Aliza Apple, head of Lilly’s TuneLab program, which focuses on applying AI and machine learning to drug discovery, emphasized the ambition behind the collaboration, "By combining Chai’s generative design models with Lilly’s deep biologics expertise and proprietary data, the companies intend to push the frontier of how AI can design better molecules from the outset, with the goal of accelerating the development of innovative medicines for patients." The partnership follows an evaluation phase, during which Lilly assessed a set of Chai’s model designs before committing to a broader collaboration.

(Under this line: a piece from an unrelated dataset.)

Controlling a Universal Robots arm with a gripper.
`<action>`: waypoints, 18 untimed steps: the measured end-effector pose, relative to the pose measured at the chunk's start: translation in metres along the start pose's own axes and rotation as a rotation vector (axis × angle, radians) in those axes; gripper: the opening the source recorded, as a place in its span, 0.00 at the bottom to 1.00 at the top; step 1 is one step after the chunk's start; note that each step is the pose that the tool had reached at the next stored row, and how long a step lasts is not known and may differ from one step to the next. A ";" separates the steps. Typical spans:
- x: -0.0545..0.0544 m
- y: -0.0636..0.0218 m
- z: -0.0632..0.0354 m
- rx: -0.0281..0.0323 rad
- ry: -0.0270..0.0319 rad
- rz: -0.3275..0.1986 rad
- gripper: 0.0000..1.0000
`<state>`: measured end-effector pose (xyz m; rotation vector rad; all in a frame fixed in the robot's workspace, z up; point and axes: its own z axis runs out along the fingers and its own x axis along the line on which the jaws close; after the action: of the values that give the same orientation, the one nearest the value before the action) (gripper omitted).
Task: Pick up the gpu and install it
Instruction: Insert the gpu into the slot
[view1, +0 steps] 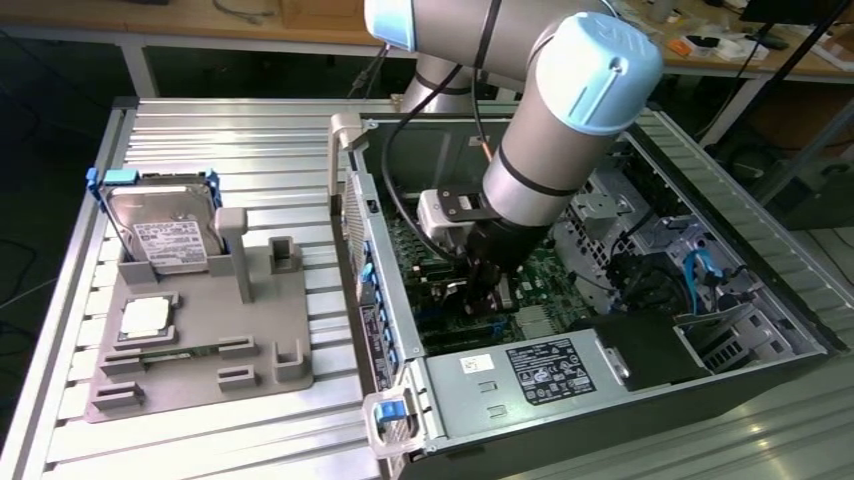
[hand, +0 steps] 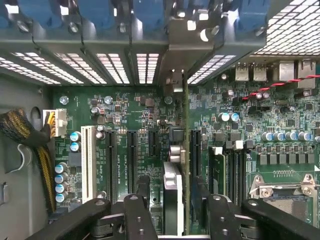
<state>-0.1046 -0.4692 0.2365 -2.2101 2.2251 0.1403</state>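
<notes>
The gpu (hand: 186, 150) is seen edge-on, standing upright in a slot of the motherboard (hand: 125, 107), its long axis running away from the gripper (hand: 172, 200) toward the case's rear wall (hand: 100, 45). It is placed directly between the fingers (hand: 135, 215), which are spread wide apart and grip nothing.

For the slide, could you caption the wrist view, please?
Open gripper poised above the gpu, which stands edge-on in a motherboard slot, its bracket against the case's rear vents.
</notes>
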 end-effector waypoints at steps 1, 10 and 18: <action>0.000 0.0000 0.0000 0.0000 -0.0001 0.000 0.47; -0.001 0.0012 -0.0114 0.0090 0.0000 0.000 0.47; -0.002 0.0035 -0.0238 0.0297 -0.0002 -0.002 0.47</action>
<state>-0.1066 -0.4692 0.2606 -2.1972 2.2099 0.1067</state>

Shortly before the Chai deal was highlighted publicly, Lilly announced a separate $1 billion partnership with Nvidia to build an AI drug discovery lab in San Francisco, aimed at combining big data, compute resources, and scientific expertise to accelerate drug development. Taken together, these moves indicate Lilly is not making one-off experiments in AI but assembling an ecosystem of capabilities to retool its discovery engine.
Chai’s co-founder Josh Meier worked at OpenAI in 2018 as part of its research and engineering team. Around that time, OpenAI CEO Sam Altman approached Meier’s former college classmate, Jack Dent, about the possibility of spinning out a proteomics-focused company built around OpenAI’s expertise. Meier, however, felt the underlying technology was not yet ready to support such an effort, and instead joined Meta to work on AI research.

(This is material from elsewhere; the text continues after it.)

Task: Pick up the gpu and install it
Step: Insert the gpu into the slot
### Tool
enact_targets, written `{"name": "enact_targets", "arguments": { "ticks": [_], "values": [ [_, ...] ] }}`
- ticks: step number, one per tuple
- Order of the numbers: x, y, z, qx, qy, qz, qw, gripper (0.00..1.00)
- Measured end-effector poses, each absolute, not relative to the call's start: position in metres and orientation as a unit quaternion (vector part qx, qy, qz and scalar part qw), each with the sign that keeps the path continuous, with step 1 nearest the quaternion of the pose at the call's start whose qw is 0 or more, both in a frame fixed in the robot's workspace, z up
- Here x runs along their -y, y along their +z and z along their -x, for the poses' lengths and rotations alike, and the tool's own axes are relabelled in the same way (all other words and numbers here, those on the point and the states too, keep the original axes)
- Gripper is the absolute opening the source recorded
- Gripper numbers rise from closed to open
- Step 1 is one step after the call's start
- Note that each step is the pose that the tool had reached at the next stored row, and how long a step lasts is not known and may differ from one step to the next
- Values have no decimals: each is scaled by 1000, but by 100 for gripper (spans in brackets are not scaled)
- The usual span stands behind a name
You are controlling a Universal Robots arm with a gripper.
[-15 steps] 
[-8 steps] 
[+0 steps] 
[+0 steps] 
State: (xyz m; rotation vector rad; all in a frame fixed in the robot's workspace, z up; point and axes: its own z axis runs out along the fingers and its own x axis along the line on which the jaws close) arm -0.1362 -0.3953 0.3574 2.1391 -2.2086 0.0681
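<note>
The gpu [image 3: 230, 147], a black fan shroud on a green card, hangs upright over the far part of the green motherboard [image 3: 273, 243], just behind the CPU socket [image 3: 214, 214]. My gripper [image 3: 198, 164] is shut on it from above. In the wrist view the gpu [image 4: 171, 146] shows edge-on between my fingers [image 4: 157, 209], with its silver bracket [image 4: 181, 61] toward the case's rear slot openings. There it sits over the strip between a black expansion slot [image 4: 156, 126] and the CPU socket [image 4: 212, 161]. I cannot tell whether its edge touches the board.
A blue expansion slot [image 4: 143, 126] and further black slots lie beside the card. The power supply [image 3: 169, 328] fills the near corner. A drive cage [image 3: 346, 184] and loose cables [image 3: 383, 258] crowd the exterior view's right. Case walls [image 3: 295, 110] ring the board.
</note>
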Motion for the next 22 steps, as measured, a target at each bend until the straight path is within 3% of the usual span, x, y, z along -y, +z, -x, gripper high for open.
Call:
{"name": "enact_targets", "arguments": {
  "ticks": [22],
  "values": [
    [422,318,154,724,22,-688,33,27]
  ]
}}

At Facebook, Meier contributed to the development of ESM1, the first transformer-based protein-language model, which has since been recognized as an important precursor to current work in AI-driven protein design. After leaving Facebook, Meier spent three years at Absci, another AI biotech firm centered on drug creation, further deepening his experience at the intersection of machine learning and therapeutic design. By 2024, Meier and Dent concluded that the technology had matured enough to revisit their original proteomics concept.

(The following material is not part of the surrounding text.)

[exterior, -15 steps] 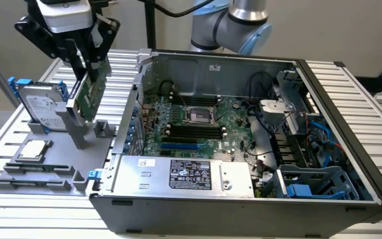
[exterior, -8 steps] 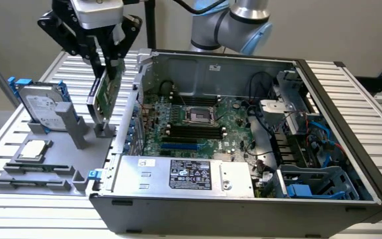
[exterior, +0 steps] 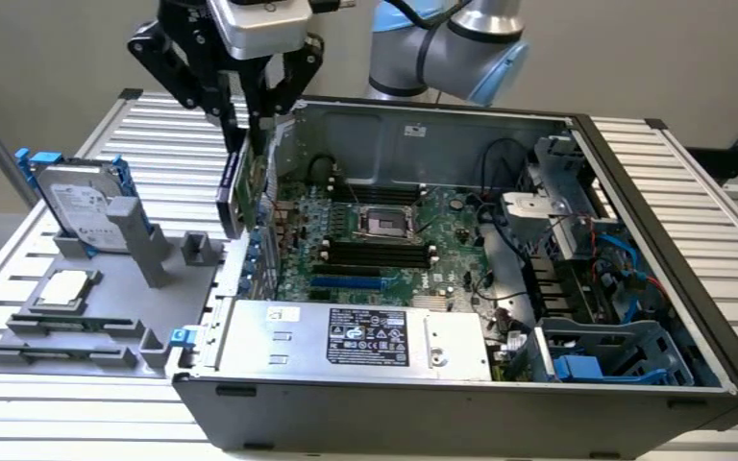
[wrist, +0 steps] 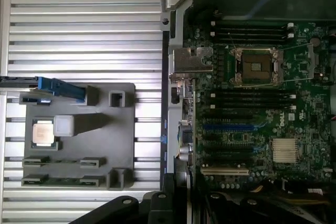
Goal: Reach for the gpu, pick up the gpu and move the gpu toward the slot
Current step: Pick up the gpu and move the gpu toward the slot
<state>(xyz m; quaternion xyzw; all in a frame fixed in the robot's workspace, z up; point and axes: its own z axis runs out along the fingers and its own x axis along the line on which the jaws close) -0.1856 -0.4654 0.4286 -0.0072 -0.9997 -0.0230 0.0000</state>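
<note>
The robot arm [exterior: 453, 43] is made of fat round silver tubes with light blue caps on the joints. A blue cable runs along it. At its end sits a white and grey block. Under that block is the claw [exterior: 251, 115], black, with long thin fingers [exterior: 231, 113] built from linked bars.

Open computer case [exterior: 676, 384] lying on slatted metal table [exterior: 151, 134], motherboard [exterior: 382, 240] exposed, empty CPU socket [exterior: 386, 223] near its middle. Silver power supply [exterior: 356, 336] along case's near wall. Grey fixture tray [exterior: 74, 327] beside the case, toward table's edge. Hard drive [exterior: 77, 202] upright in blue frame at tray's far end; square silver chip [exterior: 61, 288] flat on tray.
</note>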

The pair reconnected with Altman and decided to launch Chai Discovery together, joined by co-founders Matthew McPartlon and Jacques Boitreaud. OpenAI became one of Chai’s early seed investors, and the team initially worked out of OpenAI’s offices in San Francisco’s Mission District, with the AI lab providing space as the company got started.
Jack Dent has been explicit about this philosophy. He has said that every line of code in Chai’s codebase is written in-house, and that the company is not simply fine-tuning off-the-shelf large language models from the open-source ecosystem. Instead, Chai focuses on custom architectures designed specifically for biological sequence and structure prediction, an approach that demands more upfront effort but promises models more closely aligned with the physics and constraints of molecular systems.
Funding and Validation
The Series B round which raised $130 million was co-led by Oak HC/FT and General Catalyst, both prominent investors in healthcare and technology, and built on earlier backing from OpenAI and other venture firms.
Not everyone in the industry is convinced that AI will dramatically compress drug discovery timelines. Some experts have cautioned that biological systems remain extraordinarily complex and that AI may struggle to overcome the inherent uncertainties of translating molecular designs into clinically effective therapies.
Nonetheless, investors like General Catalyst’s Viboch and operators like Lilly’s Apple argue that there are no fundamental technical barriers to deploying these models in early discovery.
“Companies will still need to take drug candidates through testing and clinical trials, but we believe there’ll be significant advantages to those who adopt these technologies, not just in compressing discovery timelines, but also in unlocking classes of medicines that have historically been difficult to develop,” said Viboch.